» What you will do:
Please retype the listing exactly as it appears, skipping each picture.
*** Begin section ***
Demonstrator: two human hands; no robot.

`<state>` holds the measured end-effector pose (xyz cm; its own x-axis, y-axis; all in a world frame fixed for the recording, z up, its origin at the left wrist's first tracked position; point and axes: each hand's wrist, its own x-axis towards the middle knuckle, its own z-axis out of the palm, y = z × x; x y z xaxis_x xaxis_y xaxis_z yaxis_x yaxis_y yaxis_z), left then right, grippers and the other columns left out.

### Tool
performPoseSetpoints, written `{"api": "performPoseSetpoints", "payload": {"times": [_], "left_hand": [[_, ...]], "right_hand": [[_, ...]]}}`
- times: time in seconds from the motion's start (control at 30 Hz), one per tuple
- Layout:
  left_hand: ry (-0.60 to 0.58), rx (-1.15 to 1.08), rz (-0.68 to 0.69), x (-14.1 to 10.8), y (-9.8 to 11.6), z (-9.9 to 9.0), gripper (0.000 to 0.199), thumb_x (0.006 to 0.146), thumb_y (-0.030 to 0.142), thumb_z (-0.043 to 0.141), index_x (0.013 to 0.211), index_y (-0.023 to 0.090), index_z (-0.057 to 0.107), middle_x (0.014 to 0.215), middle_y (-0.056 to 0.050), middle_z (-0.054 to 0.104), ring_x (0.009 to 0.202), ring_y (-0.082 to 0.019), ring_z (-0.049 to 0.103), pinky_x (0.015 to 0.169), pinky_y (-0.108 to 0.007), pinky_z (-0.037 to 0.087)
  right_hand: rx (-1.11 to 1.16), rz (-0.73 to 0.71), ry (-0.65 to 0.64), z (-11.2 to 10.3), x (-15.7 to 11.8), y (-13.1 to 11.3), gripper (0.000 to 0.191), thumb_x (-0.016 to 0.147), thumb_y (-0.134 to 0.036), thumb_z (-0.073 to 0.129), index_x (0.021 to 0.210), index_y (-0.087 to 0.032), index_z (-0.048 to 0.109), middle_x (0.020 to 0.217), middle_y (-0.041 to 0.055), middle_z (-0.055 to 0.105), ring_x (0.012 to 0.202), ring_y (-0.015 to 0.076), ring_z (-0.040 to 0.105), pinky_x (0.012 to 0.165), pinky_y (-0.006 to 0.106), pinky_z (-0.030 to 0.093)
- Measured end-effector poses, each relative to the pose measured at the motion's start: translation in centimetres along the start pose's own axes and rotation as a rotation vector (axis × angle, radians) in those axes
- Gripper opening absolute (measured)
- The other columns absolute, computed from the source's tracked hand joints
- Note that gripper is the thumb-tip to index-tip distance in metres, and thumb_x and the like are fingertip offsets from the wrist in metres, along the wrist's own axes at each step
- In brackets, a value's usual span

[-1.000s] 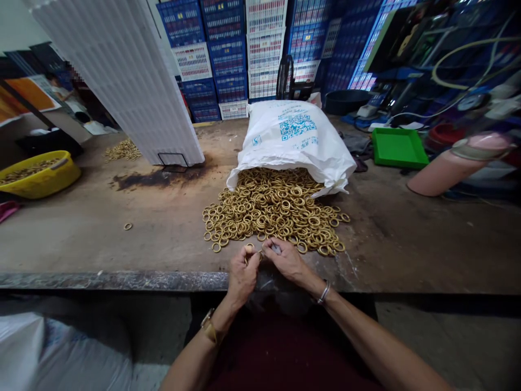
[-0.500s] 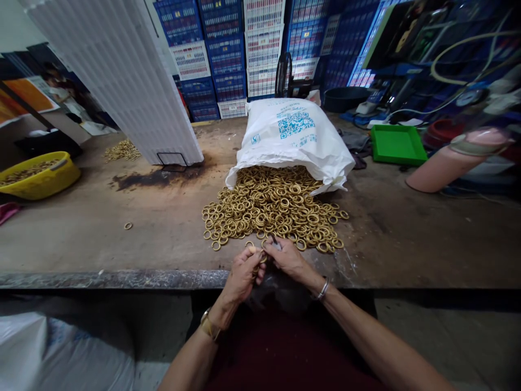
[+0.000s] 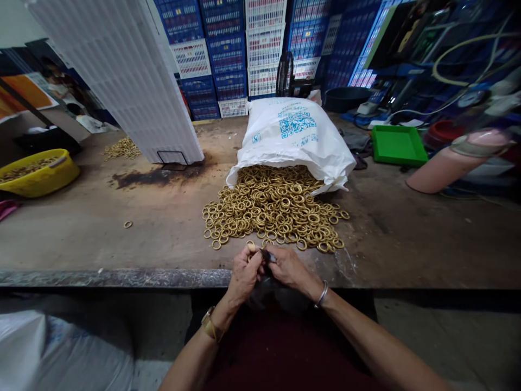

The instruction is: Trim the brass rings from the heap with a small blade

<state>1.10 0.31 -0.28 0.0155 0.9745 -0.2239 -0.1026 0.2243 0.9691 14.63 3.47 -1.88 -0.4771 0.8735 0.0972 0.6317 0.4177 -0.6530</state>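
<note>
Looks like working a ring in the left hand with a dark tool pinched in the right hand, just in front of the pile on the worktop. Probably needs steady pinching next.

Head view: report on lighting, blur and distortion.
Head view: the white sack is brightly lit, while the space under the table is in deep shadow; head view: the pink bottle near the right edge looks stretched and soft; head view: the ring pile is fairly sharp, but the dark item at the right hand is too unclear to identify.
</note>
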Motion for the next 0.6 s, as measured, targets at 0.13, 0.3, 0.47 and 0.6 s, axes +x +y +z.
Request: {"api": "performPoseSetpoints", "payload": {"times": [0.13,0.3,0.47,0.6], "left_hand": [[0.019,0.086,0.046,0.1,-0.1,-0.2,0.02,0.075,0.037,0.05,0.074,0.017,0.047,0.049,0.006,0.044,0.038,-0.004,0.036,0.037,-0.015,0.028],[0.061,0.066,0.035,-0.2,-0.3,-0.1,0.023,0.074,0.039,0.052,0.071,0.017,0.048,0.054,0.005,0.048,0.042,-0.005,0.04,0.039,-0.015,0.029],[-0.047,-0.193,-0.132,-1.9,0.2,-0.7,0.026,0.073,0.04,0.057,0.078,0.017,0.048,0.059,0.003,0.051,0.043,-0.004,0.042,0.04,-0.015,0.03],[-0.099,-0.551,-0.225,-2.4,0.2,-2.3,0.023,0.072,0.035,0.061,0.079,0.016,0.048,0.062,0.002,0.05,0.047,-0.005,0.044,0.041,-0.015,0.03]], "right_hand": [[-0.098,0.016,-0.022,0.4,0.0,0.0,0.014,0.072,-0.014,0.041,0.073,-0.018,0.055,0.062,0.0012,0.057,0.055,0.011,0.046,0.053,0.021,0.026],[-0.216,0.097,-0.067,0.4,0.4,-0.3,0.016,0.074,-0.015,0.04,0.08,-0.018,0.055,0.068,0.0041,0.061,0.06,0.013,0.051,0.054,0.023,0.025],[-0.354,0.201,-0.051,-0.6,1.0,0.0,0.021,0.074,-0.015,0.041,0.088,-0.017,0.056,0.074,0.0064,0.063,0.063,0.0146,0.055,0.055,0.024,0.027],[-0.325,0.132,0.006,-0.3,1.4,0.0,0.018,0.077,-0.016,0.04,0.087,-0.017,0.056,0.078,0.0055,0.063,0.069,0.0148,0.055,0.061,0.023,0.031]]}}
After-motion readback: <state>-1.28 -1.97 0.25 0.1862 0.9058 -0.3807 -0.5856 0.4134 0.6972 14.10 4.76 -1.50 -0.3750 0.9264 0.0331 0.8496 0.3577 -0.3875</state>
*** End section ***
» Expected output:
Demonstrator: two human hands; no robot.

`<state>` holds the measured end-effector pose (xyz cm; its own x-axis, y-axis; all in a world frame fixed for the recording, z up, its origin at the left wrist's first tracked position; point and axes: each hand's wrist, its own x-axis towards the middle knuckle, its own z-axis out of the palm, y = z × x; x y z xaxis_x xaxis_y xaxis_z yaxis_x yaxis_y yaxis_z), left then right, grippers and the other columns left out.

### Tool
performPoseSetpoints, written `{"api": "performPoseSetpoints", "payload": {"times": [_], "left_hand": [[_, ...]], "right_hand": [[_, ...]]}}`
- times: time in seconds from the motion's start (control at 30 Hz), one per tuple
- Layout:
  left_hand: ry (-0.60 to 0.58), rx (-1.15 to 1.08), rz (-0.68 to 0.69), x (-14.1 to 10.8), y (-9.8 to 11.6), z (-9.9 to 9.0), gripper (0.000 to 0.199), thumb_x (0.006 to 0.146), thumb_y (-0.030 to 0.142), thumb_z (-0.043 to 0.141), index_x (0.013 to 0.211), index_y (-0.023 to 0.090), index_z (-0.057 to 0.107), middle_x (0.014 to 0.215), middle_y (-0.056 to 0.050), middle_z (-0.054 to 0.104), ring_x (0.009 to 0.202), ring_y (-0.082 to 0.019), ring_z (-0.049 to 0.103), pinky_x (0.015 to 0.169), pinky_y (-0.108 to 0.007), pinky_z (-0.037 to 0.087)
  right_hand: rx (-1.11 to 1.16), rz (-0.73 to 0.71), ry (-0.65 to 0.64), z (-11.2 to 10.3), x (-15.7 to 11.8), y (-13.1 to 11.3), gripper (0.000 to 0.191), thumb_x (-0.016 to 0.147), thumb_y (-0.134 to 0.036), thumb_z (-0.073 to 0.129), index_x (0.021 to 0.210), index_y (-0.087 to 0.032), index_z (-0.048 to 0.109), middle_x (0.020 to 0.217), middle_y (-0.041 to 0.055), middle_z (-0.055 to 0.105), ring_x (0.012 to 0.202), ring_y (-0.015 to 0.076), ring_z (-0.040 to 0.105), pinky_x (0.012 to 0.165), pinky_y (-0.006 to 0.106), pinky_z (-0.030 to 0.093)
- Measured end-effector poses, each relative to the pose measured at the motion's start: translation in centimetres along the start pose's own axes and rotation as a rotation vector (axis × angle, radians) in those axes
- Gripper opening absolute (measured)
- The other columns absolute, computed from the source's tracked hand joints
- Note that gripper is the thumb-tip to index-tip distance in metres, and thumb_x and the like are fingertip offsets from the wrist in metres, along the wrist's own axes at each step
- In brackets, a value's usual span

[-1.000s] 
[-0.500s] 
[+0.000s] 

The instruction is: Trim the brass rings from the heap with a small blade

<state>1.10 0.31 -0.28 0.0155 0.9745 -0.2239 -0.1026 0.2243 0.9691 14.63 3.47 -1.88 -0.4771 0.8735 0.0972 0.6317 0.4177 -0.6530</state>
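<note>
Looks like working a ring in the left hand with a dark tool pinched in the right hand, just in front of the pile on the worktop. Probably needs steady pinching next.

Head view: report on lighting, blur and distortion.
Head view: the white sack is brightly lit, while the space under the table is in deep shadow; head view: the pink bottle near the right edge looks stretched and soft; head view: the ring pile is fairly sharp, but the dark item at the right hand is too unclear to identify.
</note>
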Motion for the next 0.6 s, as measured, targets at 0.13, 0.3, 0.47 and 0.6 s, axes +x +y +z.
Request: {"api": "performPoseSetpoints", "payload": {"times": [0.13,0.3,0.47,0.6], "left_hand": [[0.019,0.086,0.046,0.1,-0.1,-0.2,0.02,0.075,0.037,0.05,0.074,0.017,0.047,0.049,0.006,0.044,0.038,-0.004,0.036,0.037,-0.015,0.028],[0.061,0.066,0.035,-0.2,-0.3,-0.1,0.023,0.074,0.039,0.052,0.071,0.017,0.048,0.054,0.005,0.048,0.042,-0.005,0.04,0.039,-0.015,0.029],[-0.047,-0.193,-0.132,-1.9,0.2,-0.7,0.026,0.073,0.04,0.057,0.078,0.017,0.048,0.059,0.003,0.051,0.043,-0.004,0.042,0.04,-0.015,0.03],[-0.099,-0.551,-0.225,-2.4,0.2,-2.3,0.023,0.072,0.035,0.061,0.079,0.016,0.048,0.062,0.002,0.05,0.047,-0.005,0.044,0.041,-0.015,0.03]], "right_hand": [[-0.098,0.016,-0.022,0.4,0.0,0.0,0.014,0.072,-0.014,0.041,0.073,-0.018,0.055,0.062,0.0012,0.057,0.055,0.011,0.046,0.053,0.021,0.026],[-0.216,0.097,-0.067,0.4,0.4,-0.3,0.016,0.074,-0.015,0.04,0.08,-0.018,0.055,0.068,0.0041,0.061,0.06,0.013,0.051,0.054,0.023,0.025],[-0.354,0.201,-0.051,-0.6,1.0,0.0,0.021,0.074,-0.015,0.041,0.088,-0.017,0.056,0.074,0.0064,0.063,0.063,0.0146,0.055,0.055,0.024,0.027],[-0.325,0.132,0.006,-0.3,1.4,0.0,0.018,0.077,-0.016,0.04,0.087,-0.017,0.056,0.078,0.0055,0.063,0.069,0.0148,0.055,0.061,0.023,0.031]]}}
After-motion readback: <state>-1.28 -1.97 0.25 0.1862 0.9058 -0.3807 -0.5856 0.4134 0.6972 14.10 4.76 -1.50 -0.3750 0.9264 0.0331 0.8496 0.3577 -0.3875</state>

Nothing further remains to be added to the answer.